Copy exactly the lines from the start of the data below through the one that carries "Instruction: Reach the", and only those.
─── RECORD SET
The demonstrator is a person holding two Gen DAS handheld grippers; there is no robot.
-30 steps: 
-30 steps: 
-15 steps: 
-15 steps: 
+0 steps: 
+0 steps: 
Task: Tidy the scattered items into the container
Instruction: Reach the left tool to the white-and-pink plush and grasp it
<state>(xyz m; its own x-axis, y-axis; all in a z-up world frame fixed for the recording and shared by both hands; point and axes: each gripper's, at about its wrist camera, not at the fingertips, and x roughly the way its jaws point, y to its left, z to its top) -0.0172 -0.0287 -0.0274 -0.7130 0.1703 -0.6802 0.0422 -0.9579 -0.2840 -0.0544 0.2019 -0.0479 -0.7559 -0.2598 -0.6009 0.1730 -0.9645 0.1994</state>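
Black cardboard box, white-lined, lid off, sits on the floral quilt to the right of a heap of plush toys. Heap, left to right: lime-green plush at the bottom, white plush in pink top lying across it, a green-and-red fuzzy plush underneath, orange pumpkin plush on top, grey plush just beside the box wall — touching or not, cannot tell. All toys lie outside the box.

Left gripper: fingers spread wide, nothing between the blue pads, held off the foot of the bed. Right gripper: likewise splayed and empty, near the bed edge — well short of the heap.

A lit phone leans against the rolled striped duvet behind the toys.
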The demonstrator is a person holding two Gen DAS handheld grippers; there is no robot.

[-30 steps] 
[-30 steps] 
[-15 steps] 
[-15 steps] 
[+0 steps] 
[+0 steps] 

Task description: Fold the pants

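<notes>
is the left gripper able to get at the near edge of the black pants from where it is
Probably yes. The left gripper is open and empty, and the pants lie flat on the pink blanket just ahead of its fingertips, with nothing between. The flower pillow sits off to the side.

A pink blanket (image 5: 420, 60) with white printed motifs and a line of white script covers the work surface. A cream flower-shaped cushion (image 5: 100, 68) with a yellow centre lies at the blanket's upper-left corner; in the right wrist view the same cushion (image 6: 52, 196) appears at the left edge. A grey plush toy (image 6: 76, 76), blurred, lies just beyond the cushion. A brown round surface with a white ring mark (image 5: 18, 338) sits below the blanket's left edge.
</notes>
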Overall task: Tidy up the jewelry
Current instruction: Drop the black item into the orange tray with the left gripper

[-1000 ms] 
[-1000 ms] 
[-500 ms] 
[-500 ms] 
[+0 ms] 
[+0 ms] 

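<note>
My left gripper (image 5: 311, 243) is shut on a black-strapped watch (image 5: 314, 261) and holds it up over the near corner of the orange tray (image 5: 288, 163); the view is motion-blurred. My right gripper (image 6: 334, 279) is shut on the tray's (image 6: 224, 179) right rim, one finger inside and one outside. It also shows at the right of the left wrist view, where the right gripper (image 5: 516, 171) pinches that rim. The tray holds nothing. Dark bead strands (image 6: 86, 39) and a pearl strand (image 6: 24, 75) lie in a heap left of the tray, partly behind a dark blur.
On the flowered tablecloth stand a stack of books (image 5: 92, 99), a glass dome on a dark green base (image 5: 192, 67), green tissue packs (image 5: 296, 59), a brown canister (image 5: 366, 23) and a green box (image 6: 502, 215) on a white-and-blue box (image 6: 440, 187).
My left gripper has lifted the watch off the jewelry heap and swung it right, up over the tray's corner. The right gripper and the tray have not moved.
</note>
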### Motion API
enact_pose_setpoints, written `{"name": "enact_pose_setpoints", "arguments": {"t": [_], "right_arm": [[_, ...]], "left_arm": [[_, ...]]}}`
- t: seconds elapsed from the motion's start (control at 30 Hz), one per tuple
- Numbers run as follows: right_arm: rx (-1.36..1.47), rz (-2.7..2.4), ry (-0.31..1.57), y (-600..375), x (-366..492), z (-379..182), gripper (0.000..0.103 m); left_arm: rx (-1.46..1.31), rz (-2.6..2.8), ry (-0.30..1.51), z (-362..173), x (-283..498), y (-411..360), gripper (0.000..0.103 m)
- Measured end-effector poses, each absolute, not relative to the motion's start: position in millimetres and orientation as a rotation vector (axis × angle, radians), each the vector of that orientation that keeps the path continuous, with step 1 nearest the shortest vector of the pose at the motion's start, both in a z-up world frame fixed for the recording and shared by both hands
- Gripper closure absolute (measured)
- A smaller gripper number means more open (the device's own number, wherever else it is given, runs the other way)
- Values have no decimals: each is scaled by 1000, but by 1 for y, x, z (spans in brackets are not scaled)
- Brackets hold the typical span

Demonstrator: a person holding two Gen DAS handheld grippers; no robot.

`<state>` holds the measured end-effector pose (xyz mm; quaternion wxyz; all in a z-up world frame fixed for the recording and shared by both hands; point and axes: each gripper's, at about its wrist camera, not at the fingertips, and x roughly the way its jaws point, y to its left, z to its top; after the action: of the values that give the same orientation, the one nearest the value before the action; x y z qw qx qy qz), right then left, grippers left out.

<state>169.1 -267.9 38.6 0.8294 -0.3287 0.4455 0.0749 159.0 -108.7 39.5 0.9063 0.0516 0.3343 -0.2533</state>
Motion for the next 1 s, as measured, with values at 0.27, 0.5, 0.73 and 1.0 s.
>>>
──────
> [TASK RESULT]:
The demonstrator is a person holding two Gen DAS handheld grippers; there is no robot.
-30 steps: 
-30 steps: 
-15 steps: 
-15 steps: 
+0 steps: 
+0 steps: 
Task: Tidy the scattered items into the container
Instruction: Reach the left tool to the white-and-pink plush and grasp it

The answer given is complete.